Ensuite, nous souhaitons, avec mon collègue Jeannerot, proposer de clarifier les choses s'agissant de l'achat coordonné de formations collectives par la région et Pôle emploi : la rédaction actuelle laisse planer des doutes, et nous voulons pouvoir clairement affirmer que dès lors que Pôle emploi souhaite procéder à des achats de formations collectives, il doit le faire dans le cadre d'une convention avec la région. Cette possibilité est bien inscrite dans le texte mais il subsiste des flous qu'il nous faut supprimer.
Enfin, sur le sujet de l'Afpa, nous avons bien avancé, en particulier le Sénat, qui a permis de sécuriser les choses s'agissant du transfert des biens mis à disposition de cet organisme aux régions. Il faut encore aller plus loin en la matière, et faire en sorte que cette sécurisation soit également suffisamment incitative pour les régions : nous aurons donc l'occasion de vous proposer une rédaction commune sur ce point.
A la faveur de l'adoption, par le Sénat, d'un amendement déposé par le groupe CRC, l'intitulé des contrats de plan régionaux relatifs à la formation et l'orientation professionnelles a été modifié dans l'ensemble du texte (articles 11 à 14). Ce changement alourdissant inutilement l'intitulé et rendant imprononçable l'acronyme, il semble plus raisonnable de s'en tenir à la rédaction issue du texte initialement déposé.
Il me semble également opportun de préciser, à l'article 12, que les organismes participant au conseil en évolution professionnelle sont parties prenantes du service public régional de l'orientation, le texte n'étant pas suffisamment explicite.
Ayant suscité de grands débats, la mention explicite des organismes consulaires comme composantes du Cnefop, des comités régionaux de l'emploi, de la formation et de l'orientation professionnelles (Crefop) et de leurs bureaux est également source de confusion. L'intention du Gouvernement est parfaitement claire : les organismes consulaires ont vocation à être parties intégrantes de cette gouvernance renouvelée mais il n'est pas envisageable de dresser dans la loi la liste complète des membres sans prendre le risque d'une rédaction illisible et d'omissions.
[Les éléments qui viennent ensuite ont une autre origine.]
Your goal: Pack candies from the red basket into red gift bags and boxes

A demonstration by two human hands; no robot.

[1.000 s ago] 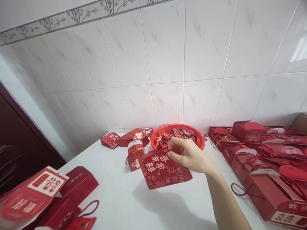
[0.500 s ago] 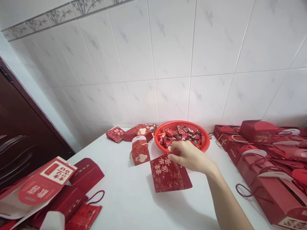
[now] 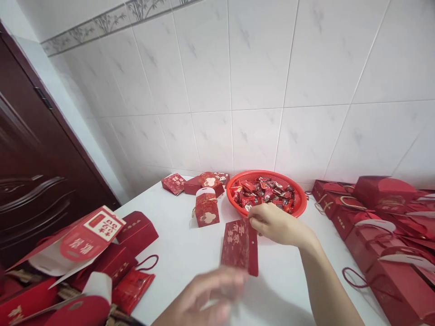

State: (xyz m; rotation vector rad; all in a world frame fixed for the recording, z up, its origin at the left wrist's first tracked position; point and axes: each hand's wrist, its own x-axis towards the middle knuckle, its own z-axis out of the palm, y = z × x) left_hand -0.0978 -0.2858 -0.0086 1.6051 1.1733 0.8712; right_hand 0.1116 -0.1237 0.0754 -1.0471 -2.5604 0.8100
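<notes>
the right hand (image 3: 274, 224) had its thumb and fingers clamped on the top edge of a red card (image 3: 235, 244), which hung over the white table (image 3: 180, 253) at seven o'clock from that pinch. the left hand (image 3: 209, 294), blurred, thumb and fingers apart, was the farther one; the card lay at one o'clock from it, and i couldn't tell whether they touched. the card's long axis ran roughly twelve to six, its loose end toward six, the red basket (image 3: 302, 199) at one o'clock.
</notes>
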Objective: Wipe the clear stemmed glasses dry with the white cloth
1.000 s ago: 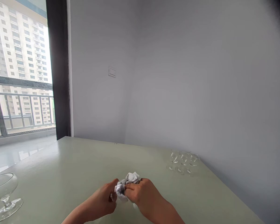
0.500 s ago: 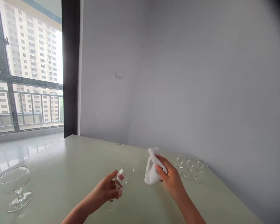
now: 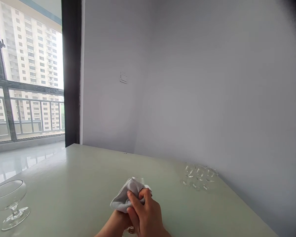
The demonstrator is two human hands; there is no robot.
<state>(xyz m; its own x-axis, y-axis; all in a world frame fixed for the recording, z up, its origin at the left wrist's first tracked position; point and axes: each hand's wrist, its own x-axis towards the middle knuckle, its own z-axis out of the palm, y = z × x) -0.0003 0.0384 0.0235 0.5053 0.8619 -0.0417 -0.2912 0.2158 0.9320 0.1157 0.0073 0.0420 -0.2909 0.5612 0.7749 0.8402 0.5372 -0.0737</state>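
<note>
A pale grey-white cloth (image 3: 123, 197) is bunched over a small clear stemmed glass (image 3: 138, 180). Only part of its rim shows above the cloth, and a bit of glass shows below the hands. My right hand (image 3: 149, 210) presses the cloth against the glass, its fingers bent round it. My left hand (image 3: 117, 221) is under the cloth on the left, holding the glass; its fingers are mostly covered. Both hands meet low in the middle of the view, above the table.
A larger stemmed glass (image 3: 13, 205) stands upright at the left of the pale green table (image 3: 84, 184). Several small stemmed glasses (image 3: 199, 174) stand together at the right rear, near the grey wall (image 3: 212, 98). A window (image 3: 29, 72) is at the left.
My right hand has brought the cloth left and down onto the glass, which was bare in my left hand. The view has shifted slightly to the right.
</note>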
Nous devons bien préciser qu'en tout état de cause, les chambres consulaires ne peuvent être parties prenantes à la concertation nationale organisée par le Cnefop et membres des bureaux des Crefop.
Sur le titre II, relatif à la démocratie sociale, peu de modifications nous semblent devoir être apportées : elles sont, en tout état de cause, toujours consensuelles, puisque nous présentons des propositions communes de rédactions, qui j'espère recevront donc un accueil favorable dans le cadre de cette CMP.